Weather prediction from stereo images

Project 2 in INF367A : Topological Deep Learning

Odin Hoff Gardå, April 2023

Scope of this project

In this project, we will compare the performance of the following three models:

A standard off-the-shelf convolutional neural network (CNN),
a convolutional neural network with averaged/smoothed output (SmoothCNN) and
a group equivariant convolutional neural network (GCNN).

The learning objective for all models is to predict weather condition (cloudy or sunny) from a stereo image as input. In other words, we are solving a binary regression problem. We report cross entropy loss (also known as log loss) and classification accuracies on the training, validation and test dataset.

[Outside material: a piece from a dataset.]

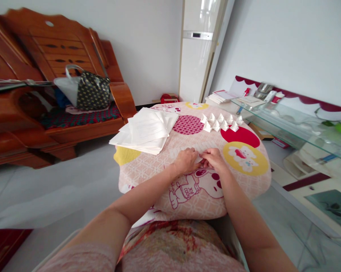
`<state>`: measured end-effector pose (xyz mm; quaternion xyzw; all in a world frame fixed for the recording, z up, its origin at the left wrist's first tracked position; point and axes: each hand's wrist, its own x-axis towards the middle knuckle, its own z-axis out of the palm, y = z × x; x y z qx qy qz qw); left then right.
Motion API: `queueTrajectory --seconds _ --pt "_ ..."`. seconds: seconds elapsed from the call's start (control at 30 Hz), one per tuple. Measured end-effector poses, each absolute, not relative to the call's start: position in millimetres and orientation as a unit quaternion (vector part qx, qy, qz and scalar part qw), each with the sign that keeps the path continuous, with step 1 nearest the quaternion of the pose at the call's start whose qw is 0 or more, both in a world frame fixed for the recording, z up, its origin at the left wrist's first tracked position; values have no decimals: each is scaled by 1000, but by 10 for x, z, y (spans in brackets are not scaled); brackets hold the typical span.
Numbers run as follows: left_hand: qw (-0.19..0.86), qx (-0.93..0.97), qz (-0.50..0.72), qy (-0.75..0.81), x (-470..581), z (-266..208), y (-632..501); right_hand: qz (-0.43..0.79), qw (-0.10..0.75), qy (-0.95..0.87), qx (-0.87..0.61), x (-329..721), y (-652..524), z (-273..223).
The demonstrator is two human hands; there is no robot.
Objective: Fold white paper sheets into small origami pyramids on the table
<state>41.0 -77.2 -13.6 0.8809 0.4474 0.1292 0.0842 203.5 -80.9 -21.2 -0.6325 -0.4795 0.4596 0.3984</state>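
My left hand (pixel 186 160) and my right hand (pixel 212 158) meet over the near half of a cloth-covered round table (pixel 148 173). Both are closed, fingertips pinching a small piece of white paper (pixel 198 159) between them; most of it is hidden by the fingers. Beyond my right hand stand several small folded white paper shapes (pixel 216 125) with pointed tops, set out in rows. To the left of my hands lies a fanned stack of white paper sheets (pixel 144 130), with loose sheets at angles on top.
A glass-topped stand (pixel 289 121) at the right carries papers (pixel 219 96), a cup (pixel 277 97) and other items. At the left is a wooden sofa (pixel 59 49) with a black patterned bag (pixel 92 90). A tall white cabinet-like unit (pixel 197 60) stands in the back corner.
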Motion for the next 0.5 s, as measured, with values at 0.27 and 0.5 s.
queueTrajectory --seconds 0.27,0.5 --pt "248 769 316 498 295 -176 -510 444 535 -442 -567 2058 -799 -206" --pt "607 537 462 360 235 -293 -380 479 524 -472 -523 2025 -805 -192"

Given a set of symmetries acting on our input image, it is often reasonable to wish for invariance under this action. For example, a rotated version of an image should give the same prediction as the original image. Often, we try to solve this by using data augmentation. However, training with augmented data does not guarantee invariance. Also, it is costly both in terms of time and the amount of data needed to approximate invariance with augmentation. Therefore, if we a priori know which symmetries we want our network to be invariant under, it is a better idea to design the network to have this property built-in. We aim to achieve this by using group equivariant convolutional layers followed by some permutation invariant operation (e.g., min, max, sum or arithmetic mean).

Dataset

The dataset consists of 1000 stereo images each consisting of one left and one right image. Each image has 3 channels (RGB) with resolution 879x400 (WxH). The possible label values are 'cloudy' (0) and 'sunny' (1). The dataset is perfectly balanced with 500 samples of each label.

Figure: Two images (index 2 and 3) from the dataset (left and right view) with labels 'sunny' and 'cloudy'.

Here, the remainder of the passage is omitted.